• _Your task_: No pictures belong in the copy. Retype exactly, and only, the stretch of lines below from the one with "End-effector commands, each" through the one with "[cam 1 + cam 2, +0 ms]".

··· Supplied entries

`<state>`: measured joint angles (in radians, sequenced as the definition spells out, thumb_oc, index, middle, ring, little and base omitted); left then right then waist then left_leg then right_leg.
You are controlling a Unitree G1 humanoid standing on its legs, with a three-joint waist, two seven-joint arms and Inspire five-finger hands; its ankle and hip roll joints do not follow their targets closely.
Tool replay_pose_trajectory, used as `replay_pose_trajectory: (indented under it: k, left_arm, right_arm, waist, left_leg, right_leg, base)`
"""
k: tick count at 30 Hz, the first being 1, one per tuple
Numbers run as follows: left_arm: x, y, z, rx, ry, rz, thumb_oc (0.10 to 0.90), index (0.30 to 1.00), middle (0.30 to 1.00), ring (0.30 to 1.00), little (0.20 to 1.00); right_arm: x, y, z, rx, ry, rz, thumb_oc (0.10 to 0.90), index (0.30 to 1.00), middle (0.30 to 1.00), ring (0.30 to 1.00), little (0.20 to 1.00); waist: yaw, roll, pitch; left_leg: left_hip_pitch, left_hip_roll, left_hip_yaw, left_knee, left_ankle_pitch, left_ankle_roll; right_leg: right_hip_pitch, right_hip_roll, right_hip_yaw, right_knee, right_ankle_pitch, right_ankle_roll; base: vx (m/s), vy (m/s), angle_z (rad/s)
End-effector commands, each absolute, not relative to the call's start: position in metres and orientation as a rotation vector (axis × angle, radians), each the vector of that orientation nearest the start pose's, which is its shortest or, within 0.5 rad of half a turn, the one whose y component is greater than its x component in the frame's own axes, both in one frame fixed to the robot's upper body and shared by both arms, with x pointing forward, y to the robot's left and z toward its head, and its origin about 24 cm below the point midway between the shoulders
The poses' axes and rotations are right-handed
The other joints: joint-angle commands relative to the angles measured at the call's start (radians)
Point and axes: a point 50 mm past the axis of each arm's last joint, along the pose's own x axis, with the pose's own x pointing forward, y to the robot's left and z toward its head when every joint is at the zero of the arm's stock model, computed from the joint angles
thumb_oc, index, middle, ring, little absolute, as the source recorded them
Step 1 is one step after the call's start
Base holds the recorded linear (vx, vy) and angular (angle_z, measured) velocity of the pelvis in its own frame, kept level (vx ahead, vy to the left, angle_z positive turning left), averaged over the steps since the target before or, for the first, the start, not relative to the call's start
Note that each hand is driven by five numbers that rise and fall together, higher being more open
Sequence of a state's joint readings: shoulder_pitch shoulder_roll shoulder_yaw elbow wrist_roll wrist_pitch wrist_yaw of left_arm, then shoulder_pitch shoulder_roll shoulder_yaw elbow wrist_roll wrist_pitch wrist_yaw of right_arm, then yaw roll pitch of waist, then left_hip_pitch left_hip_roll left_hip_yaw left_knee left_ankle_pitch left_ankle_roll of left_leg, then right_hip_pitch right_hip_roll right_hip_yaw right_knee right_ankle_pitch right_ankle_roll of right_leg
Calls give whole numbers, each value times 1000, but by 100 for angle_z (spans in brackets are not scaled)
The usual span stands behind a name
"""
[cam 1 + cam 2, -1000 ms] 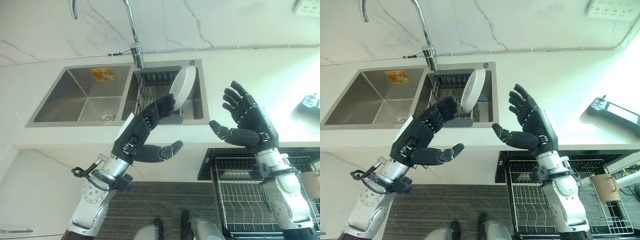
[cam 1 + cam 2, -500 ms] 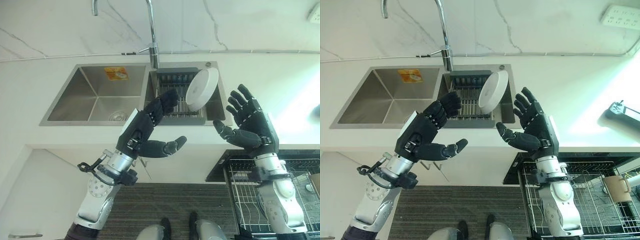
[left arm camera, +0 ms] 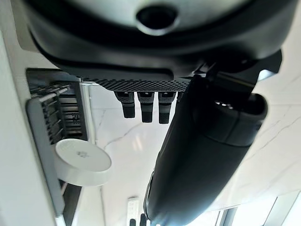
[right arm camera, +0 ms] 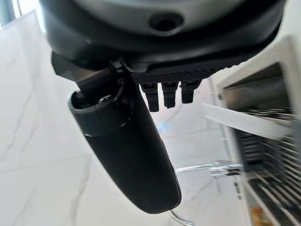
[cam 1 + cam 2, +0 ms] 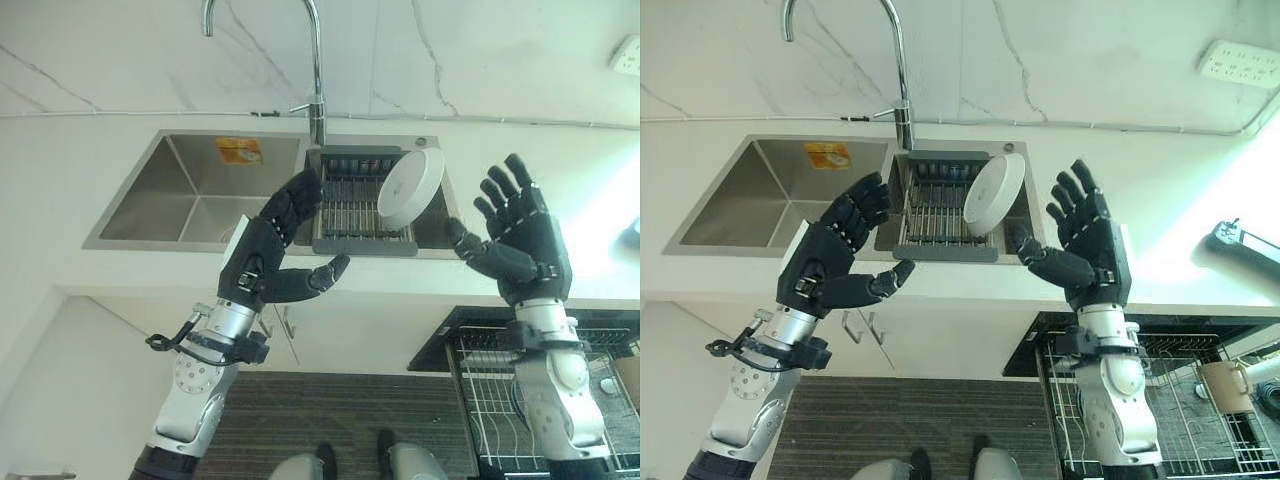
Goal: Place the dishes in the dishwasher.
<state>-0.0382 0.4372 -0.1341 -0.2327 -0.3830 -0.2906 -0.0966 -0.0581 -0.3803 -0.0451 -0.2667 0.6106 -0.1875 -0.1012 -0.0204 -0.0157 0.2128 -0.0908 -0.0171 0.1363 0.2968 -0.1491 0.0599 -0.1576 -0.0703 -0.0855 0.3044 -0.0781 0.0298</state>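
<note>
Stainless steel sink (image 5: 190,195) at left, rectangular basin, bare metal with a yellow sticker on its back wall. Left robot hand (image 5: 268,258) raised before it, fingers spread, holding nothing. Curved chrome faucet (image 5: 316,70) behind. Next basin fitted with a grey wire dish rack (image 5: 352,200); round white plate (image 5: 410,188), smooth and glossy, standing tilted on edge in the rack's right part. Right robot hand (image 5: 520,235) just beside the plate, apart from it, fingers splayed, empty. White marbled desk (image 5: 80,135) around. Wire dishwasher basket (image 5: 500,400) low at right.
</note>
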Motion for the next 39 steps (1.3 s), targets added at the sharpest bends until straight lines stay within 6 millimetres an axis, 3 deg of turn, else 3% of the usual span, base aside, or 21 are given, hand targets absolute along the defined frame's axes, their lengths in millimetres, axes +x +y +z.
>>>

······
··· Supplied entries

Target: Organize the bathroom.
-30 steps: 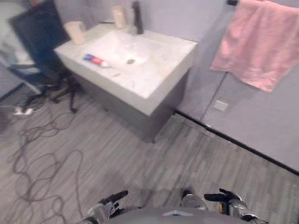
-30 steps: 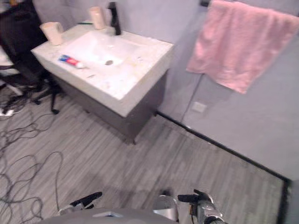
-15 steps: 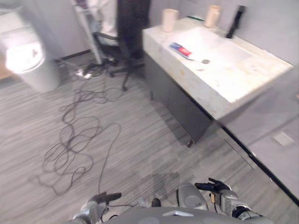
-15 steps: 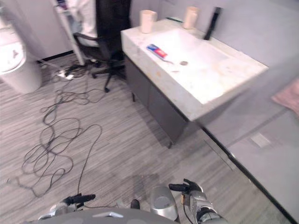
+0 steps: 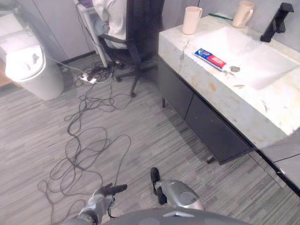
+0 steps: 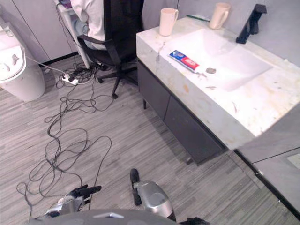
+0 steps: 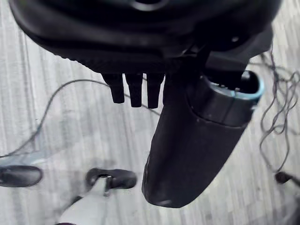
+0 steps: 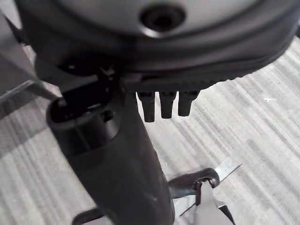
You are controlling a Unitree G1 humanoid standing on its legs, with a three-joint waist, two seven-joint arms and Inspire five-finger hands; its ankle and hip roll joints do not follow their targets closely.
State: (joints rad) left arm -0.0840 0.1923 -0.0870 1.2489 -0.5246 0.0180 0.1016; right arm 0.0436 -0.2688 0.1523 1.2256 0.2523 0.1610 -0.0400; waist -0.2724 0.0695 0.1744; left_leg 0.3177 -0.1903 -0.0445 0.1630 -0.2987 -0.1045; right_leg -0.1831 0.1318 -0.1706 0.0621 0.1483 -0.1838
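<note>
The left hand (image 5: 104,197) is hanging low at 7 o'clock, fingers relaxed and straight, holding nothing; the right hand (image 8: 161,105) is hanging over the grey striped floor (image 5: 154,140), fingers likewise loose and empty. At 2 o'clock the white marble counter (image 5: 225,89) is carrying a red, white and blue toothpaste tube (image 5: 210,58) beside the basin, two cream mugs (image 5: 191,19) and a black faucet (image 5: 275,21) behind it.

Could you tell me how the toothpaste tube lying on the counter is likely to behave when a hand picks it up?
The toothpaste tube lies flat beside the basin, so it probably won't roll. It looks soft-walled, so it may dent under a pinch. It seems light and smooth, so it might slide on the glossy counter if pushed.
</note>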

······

• _Task answer_:
End-effector commands, each absolute, not relative to the call's start: position in metres and orientation as a rotation vector (axis × angle, radians), each the vector of that orientation nearest the start pose's, which is its shortest or, within 0.5 rad of half a turn, the one whose y component is greater than its x component in the frame's own axes, both in one frame fixed to the robot's upper body and shared by both arms, with x pointing forward, y to the robot's left and z toward its head, and its origin about 24 cm below the point midway between the shoulders
The poses' axes and rotations are right-handed
The other joints: joint-angle commands relative to the angles measured at the call's start (radians)
Point and axes: a point 50 mm past the axis of each arm's last joint, along the pose's own x axis, with the pose's own x pointing forward, y to the robot's left and z toward its head when every joint is at the zero of the arm's stock model, computed from the joint angles
thumb_oc, index, middle, ring, little absolute, as the source recorded them
Step 1 is one step after the call's start
Base holds the recorded linear (vx, vy) and angular (angle_z, measured) velocity of the pelvis in its own frame, kept level (vx ahead, vy to the left, angle_z positive turning left), averaged over the steps since the target before or, for the first, the start, not relative to the call's start
Note that each hand is driven by five numbers that rise and fall together, higher being more open
Sequence of a state's joint readings: shoulder_pitch shoulder_roll shoulder_yaw elbow wrist_roll wrist_pitch wrist_yaw of left_arm, then shoulder_pitch shoulder_roll shoulder_yaw elbow wrist_roll wrist_pitch wrist_yaw of right_arm, then yaw roll pitch of waist, then left_hip_pitch left_hip_roll left_hip_yaw left_knee left_ankle_pitch left_ankle_roll of left_leg, then right_hip_pitch right_hip_roll right_hip_yaw right_knee right_ankle_pitch right_ankle_roll of right_leg
Calls give whole numbers, each value times 1000, but by 100 for angle_z (spans in brackets are not scaled)
The usual span stands behind a name
"""
[cam 1 + cam 2, -1000 ms] 
[cam 1 + cam 2, -500 ms] 
[left arm camera, +0 ms] 
[right arm camera, +0 ms] 
[cam 1 + cam 2, +0 ms] 

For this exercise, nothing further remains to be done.